What is Forensic Data Analysis?
Forensic data analysis (FDA) is a branch of digital forensics that examines structured data in regard to incidents of financial crime. The aim is to discover and analyze patterns of fraudulent activities. Structured data is data from application systems or their databases.
This can be contrasted to unstructured data that is taken from communication, office applications, and mobile devices. Unstructured data has no overarching structure and analysis, therefore, means applying keywords or mapping patterns. Analysis of unstructured data is usually done by computer forensics or mobile device forensics experts.
What is Database Forensics?
Database forensics is a branch of digital forensics related to databases and their related metadata. The cached information may also exist in a server's RAM requiring live analysis techniques.
A forensic examination of a database may relate to timestamps that apply to the update time of a row in a relational database that is being inspected and tested for validity to verify the actions of a database user. Alternatively, it may focus on identifying transactions within a database or application that indicate evidence of wrongdoing, such as fraud.
What Degrees and Certifications are Useful for Digital Forensics?
Traditionally, digital forensics practitioners came from a general computer science background, were experienced sysadmins who were comfortable with many of the tools used in digital forensics, or they learned on the job in an apprentice model.
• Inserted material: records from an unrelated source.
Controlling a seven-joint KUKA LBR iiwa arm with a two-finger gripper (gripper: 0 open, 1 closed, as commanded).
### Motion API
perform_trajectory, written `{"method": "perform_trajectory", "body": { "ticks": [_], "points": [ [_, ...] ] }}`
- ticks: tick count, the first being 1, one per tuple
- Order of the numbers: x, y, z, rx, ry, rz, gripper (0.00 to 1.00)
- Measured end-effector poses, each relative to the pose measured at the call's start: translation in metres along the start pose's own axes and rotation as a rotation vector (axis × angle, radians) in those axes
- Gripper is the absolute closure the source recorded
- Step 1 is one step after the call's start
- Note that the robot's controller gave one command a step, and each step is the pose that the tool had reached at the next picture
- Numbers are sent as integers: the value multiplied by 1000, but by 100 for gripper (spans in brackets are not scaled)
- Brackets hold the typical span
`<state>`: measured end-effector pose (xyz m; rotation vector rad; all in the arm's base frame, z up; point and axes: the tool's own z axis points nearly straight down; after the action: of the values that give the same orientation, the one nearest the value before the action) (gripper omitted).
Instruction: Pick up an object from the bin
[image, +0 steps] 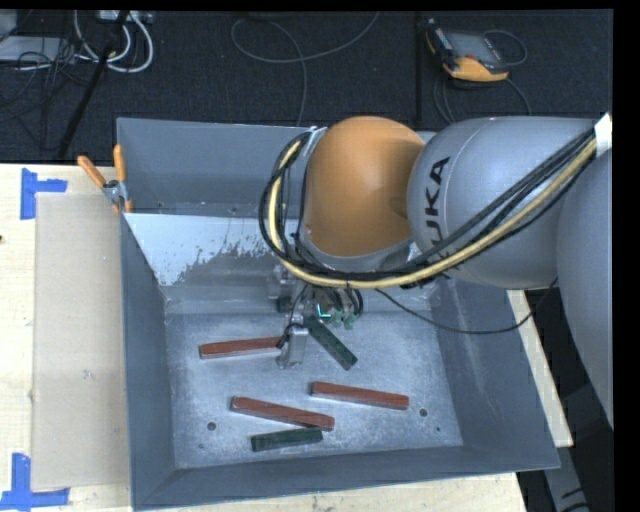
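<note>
arm (500, 190): silver-grey, KUKA lettering | wrist cover (360, 185): orange dome | cables (271, 205): black, yellow

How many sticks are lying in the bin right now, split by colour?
Reddish-brown sticks: 3
Dark green sticks: 2
Total: 5
</note>
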<state>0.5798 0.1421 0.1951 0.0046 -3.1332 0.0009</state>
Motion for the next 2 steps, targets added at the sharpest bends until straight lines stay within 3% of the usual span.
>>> {"method": "perform_trajectory", "body": {
  "ticks": [1, 2],
  "points": [
    [-22, 53, 128, 0, -1, 6, 0],
    [-24, 51, 123, -1, -7, 11, 100]
  ]
}}
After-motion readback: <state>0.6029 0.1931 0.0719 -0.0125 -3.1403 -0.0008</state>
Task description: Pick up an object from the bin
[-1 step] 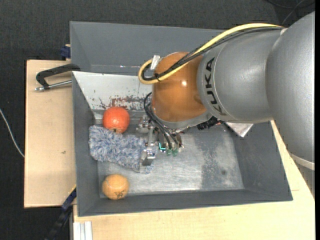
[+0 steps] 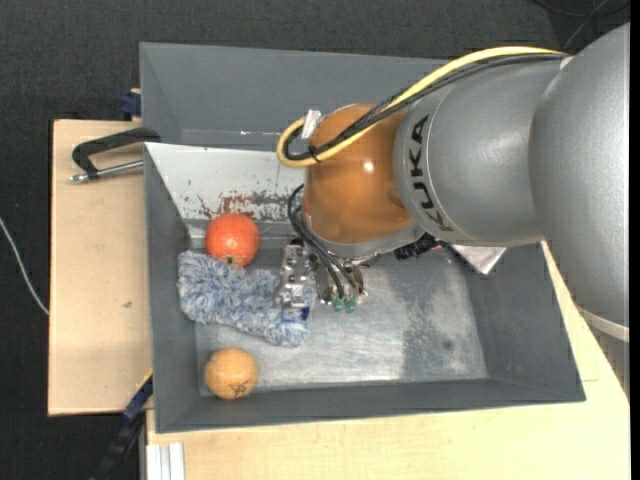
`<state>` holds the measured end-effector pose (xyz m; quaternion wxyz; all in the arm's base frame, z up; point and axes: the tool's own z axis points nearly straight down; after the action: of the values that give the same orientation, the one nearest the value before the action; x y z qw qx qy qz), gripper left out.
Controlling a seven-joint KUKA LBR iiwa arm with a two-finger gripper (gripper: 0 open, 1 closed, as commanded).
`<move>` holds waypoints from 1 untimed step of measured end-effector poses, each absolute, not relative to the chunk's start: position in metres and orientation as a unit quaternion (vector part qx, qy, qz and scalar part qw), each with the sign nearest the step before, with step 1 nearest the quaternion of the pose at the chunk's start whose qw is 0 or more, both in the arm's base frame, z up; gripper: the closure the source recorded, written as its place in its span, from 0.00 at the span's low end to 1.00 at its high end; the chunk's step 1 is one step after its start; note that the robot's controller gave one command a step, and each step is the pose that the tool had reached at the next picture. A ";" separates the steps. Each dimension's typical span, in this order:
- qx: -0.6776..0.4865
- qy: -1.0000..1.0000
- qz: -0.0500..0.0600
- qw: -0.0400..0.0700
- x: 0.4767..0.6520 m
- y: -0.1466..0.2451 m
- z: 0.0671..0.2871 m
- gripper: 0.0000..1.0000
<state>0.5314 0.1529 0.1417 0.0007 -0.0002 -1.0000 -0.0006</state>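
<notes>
Arm's gripper (image 2: 297, 286) positioned at the right end of a fuzzy blue-and-white knitted cloth (image 2: 230, 296), crumpled at the left of the scuffed grey metal bin (image 2: 440, 338), grasp state not discernible, glossy red-orange ball (image 2: 232, 238) touching the cloth's far edge, duller orange ball (image 2: 231, 372) near the front-left corner.

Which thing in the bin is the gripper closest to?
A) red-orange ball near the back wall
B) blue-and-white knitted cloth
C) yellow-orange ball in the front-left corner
B: the gripper is at the right end of the blue-and-white knitted cloth, while the red-orange ball and the yellow-orange ball lie farther to the left, clear of it.
</notes>
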 end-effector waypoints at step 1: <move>0.000 -1.000 -0.001 0.001 0.531 0.153 0.142 1.00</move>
<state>0.5314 0.1529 0.1418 0.0007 -0.0003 -1.0000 -0.0006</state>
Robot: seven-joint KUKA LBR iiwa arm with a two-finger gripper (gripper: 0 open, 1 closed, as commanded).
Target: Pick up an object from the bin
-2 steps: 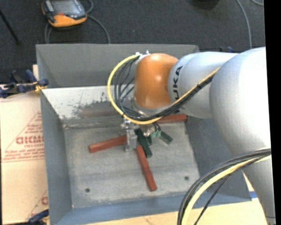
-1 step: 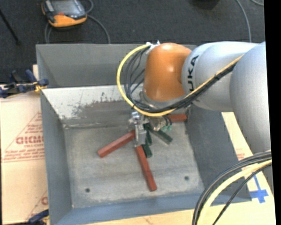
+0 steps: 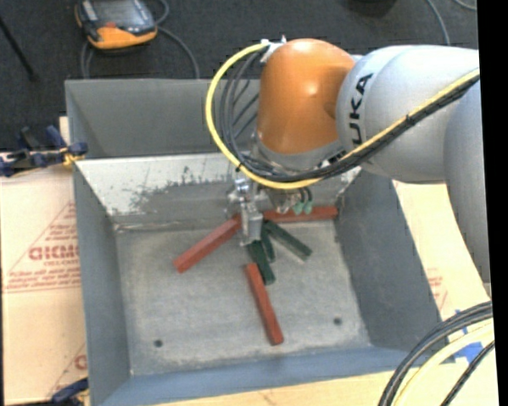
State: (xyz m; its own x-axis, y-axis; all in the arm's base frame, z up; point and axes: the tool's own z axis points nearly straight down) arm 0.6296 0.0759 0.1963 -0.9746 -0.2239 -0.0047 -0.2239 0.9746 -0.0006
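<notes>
Camera view: reaches in from 3 o'clock, with the hand low at 12 o'clock of the grey bin floor. Cannot tell how far open, nor whether anything is gripped. Stands just above a dark green stick. Slanted red stick at its 8 o'clock, lower red stick at 6 o'clock.

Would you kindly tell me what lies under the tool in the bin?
Under the tool, the upper end of a red stick and two dark green sticks meet; the tool covers where they cross.
</notes>
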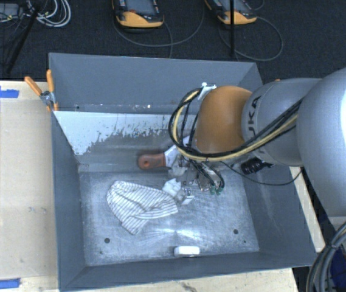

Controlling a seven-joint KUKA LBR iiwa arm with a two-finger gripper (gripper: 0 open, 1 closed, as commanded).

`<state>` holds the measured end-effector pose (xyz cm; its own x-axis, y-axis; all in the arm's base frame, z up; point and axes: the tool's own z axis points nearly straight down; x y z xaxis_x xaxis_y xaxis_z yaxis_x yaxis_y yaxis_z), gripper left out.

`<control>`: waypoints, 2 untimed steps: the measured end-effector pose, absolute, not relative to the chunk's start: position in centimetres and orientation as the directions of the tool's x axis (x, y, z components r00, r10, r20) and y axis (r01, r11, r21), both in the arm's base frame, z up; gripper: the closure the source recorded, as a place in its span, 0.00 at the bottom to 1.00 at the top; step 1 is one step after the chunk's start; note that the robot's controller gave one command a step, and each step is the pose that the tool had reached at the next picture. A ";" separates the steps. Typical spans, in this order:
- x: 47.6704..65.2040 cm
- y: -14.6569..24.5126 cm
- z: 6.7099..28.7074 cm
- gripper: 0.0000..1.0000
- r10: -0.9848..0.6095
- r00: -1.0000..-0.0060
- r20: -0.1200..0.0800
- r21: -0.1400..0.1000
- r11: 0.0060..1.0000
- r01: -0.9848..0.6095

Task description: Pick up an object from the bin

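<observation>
My gripper [180, 190] is low in the middle of the bin, under the arm's orange cover, its tips right at the right edge of a crumpled white striped cloth [139, 204]. The cloth lies flat on the bin floor, spreading to the left of the gripper. Just behind the gripper, by the back wall, lies a brown wooden handle-like piece [151, 160], its right end hidden behind the gripper.
A small white flat block [186, 250] rests near the bin's front wall. The arm and its cables cover the right middle of the bin. Bare floor lies at the front left and right of the cloth.
</observation>
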<state>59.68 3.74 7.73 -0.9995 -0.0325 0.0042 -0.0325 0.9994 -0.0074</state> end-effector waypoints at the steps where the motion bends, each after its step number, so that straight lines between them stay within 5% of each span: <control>1: 59.7 3.8 7.7 1.00 -0.033 -0.999 0.004 -0.007 0.999 -0.033; 2: 59.5 4.0 10.9 1.00 -0.048 -0.999 0.008 -0.001 0.999 -0.048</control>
<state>59.52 3.97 10.95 -0.9988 -0.0479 0.0076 -0.0479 0.9989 -0.0009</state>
Due to increased demand for digital forensics and increasing specialization, universities, colleges, and online education providers now offer degrees or certifications in digital forensics such as:
- Purdue University's Cybersecurity and Forensics Lab offers a master's degree in cyber forensics
- Utica College offers a bachelor's degree in cybersecurity and information assurance with cybercrime investigations and forensics as a concentration
- Champlain College offers an online bachelor's degree in computer forensics
- The City University of New York offers an online master's degree in digital forensics and cybersecurity
- The University of Maryland University College offers an online master's degree in digital forensics and cybersecurity
- SAN offers a Global Information Assurance Certification (GIAC), Certified Forensic Examiner and Certified Forensic Analyst certifications
What Jobs are Available in Digital Forensics?
Jobs in digital forensics have titles like an investigator, technician, or analyst depending on specialization and seniority, with the majority of jobs in the public sector such as law enforcement, state or national agencies, or crime labs.
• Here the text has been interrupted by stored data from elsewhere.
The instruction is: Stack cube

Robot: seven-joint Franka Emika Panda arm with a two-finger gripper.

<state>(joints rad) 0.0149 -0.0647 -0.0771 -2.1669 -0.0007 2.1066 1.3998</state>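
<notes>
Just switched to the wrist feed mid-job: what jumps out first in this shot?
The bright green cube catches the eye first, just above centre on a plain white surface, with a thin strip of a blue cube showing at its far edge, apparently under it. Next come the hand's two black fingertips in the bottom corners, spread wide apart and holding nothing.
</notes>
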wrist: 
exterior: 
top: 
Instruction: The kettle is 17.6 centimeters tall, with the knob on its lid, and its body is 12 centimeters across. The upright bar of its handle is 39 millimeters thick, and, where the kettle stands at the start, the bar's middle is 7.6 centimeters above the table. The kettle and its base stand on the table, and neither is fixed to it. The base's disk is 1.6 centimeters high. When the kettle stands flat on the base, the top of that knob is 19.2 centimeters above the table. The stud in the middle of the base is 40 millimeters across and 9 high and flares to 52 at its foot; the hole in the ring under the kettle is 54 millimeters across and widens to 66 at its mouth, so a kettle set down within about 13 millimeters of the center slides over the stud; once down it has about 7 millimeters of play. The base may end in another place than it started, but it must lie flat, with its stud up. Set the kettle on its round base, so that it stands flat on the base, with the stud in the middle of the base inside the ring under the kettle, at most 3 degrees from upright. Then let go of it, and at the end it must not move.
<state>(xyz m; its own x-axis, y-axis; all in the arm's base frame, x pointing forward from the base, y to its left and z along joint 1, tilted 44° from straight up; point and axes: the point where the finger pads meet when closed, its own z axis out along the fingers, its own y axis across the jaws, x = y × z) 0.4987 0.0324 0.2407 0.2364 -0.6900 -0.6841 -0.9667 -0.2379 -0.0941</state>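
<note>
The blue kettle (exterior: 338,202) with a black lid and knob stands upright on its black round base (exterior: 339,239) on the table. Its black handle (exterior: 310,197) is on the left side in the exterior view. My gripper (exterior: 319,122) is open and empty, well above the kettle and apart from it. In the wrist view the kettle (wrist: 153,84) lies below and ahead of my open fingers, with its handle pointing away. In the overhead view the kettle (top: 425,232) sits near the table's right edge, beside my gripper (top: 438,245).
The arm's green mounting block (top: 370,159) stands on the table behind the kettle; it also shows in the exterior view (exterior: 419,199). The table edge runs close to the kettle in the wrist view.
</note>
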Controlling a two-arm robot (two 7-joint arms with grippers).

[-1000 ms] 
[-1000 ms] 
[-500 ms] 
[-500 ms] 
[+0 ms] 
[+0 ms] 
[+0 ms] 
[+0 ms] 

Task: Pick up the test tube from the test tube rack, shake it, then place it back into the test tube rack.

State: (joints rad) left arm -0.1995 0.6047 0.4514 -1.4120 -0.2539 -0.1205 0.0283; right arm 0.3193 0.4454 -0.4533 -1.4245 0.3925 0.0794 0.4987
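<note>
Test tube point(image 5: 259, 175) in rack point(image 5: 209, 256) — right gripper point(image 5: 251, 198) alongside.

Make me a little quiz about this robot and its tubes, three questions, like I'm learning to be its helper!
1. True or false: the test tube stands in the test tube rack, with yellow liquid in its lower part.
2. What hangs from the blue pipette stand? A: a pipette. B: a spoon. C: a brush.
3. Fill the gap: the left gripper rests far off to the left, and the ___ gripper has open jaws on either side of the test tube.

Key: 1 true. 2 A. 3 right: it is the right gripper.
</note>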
That said, due to increasing cybersecurity risk, many organizations are going to hire their own digital forensic specialists to help prevent and identify the causes of cyber attacks like malware, ransomware like WannaCry, or social engineering attacks like social media phishing. Increasing usage of third-party vendors means cybersecurity has never been more important.
Digital forensics may also help with Vendor Risk Management and alignment with a Third-Party Risk Management framework. Third-party risk and fourth-party risk have never been higher.